Department of Mathematics, University of Liège, Grande Traverse 12, B37, Liège 4000, Belgium.
Clin Trials. 2009 Oct;6(5):403-15. doi: 10.1177/1740774509344777. Epub 2009 Sep 8.
Structural mean models can be used to estimate treatment efficacy when drug exposure varies. We applied structural mean model to evaluate the clinical benefits of a proton pump inhibitor prescribed to be taken as needed to alleviate epigastric pain. We also investigated a new diagnostic approach to evaluate model assumptions.
All patients were suffering from nonerosive reflux disease or functional ulcer-like dyspepsia and were prescribed a proton pump inhibitor to be taken as needed for relief of epigastric pain. The primary endpoint was a score variable that expresses the magnitude of gastro-intestinal symptoms at 8 weeks after randomization. We developed linear and loglinear versions of the structural mean models to derive an unbiased estimator of the reduction in symptom score as a function of exposure to the test drug. Semi-parametric models based on splines and corresponding simultaneous confidence bands identified the presence of potential interactions between drug exposure and baseline covariates.
The on-demand dosing regimen generated a wide range of drug exposure. Application of SMM showed that the potential treatment-induced reduction in symptom score was much greater than the average treatment reduction observed in this population of patients. Our diagnostic tool was useful for detecting the interaction between drug exposure and baseline covariates.
Analysis could only be performed over the first 2 months after randomization because, afterwards, many patients dropped out from the placebo group.
The structural mean model approach allows one to estimate treatment efficacy in the presence of variable drug exposure. Similar results were obtained using linear and loglinear structural mean model.

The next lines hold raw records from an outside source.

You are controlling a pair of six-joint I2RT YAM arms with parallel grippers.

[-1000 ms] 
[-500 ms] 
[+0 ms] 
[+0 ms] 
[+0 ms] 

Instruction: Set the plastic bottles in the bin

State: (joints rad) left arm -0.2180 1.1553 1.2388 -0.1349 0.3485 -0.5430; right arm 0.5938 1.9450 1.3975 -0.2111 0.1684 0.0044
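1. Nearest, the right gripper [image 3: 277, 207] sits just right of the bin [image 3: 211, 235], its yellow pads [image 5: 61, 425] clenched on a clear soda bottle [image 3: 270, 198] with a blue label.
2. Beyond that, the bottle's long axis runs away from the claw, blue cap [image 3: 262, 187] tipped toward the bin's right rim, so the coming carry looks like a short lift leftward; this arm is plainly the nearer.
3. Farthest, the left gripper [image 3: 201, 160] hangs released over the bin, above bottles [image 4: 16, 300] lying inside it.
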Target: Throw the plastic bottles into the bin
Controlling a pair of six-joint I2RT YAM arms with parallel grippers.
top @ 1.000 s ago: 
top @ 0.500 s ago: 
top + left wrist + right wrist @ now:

结构均值模型可用于估计药物暴露量变化时的治疗效果。我们应用结构均值模型评估质子泵抑制剂按需缓解上腹痛的临床获益。我们还探索了一种新的诊断方法来评估模型假设。
所有患者均患有非糜烂性反流病或功能性溃疡样消化不良,并被开具质子泵抑制剂,按需服用以缓解上腹痛。主要终点是一个评分变量,表示随机分组后 8 周时胃肠症状的严重程度。我们开发了线性和对数线性结构均值模型,以推导出作为药物暴露函数的症状评分降低的无偏估计量。基于样条的半参数模型和相应的同时置信带确定了药物暴露与基线协变量之间潜在交互作用的存在。
按需给药方案产生了广泛的药物暴露。应用 SMM 表明,潜在的治疗引起的症状评分降低幅度明显大于该患者人群中观察到的平均治疗降低幅度。我们的诊断工具对于检测药物暴露与基线协变量之间的相互作用很有用。
由于之后许多安慰剂组患者退出,因此只能在随机分组后 2 个月内进行分析。
结构均值模型方法可在存在可变药物暴露的情况下估计治疗效果。线性和对数线性结构均值模型均得到了类似的结果。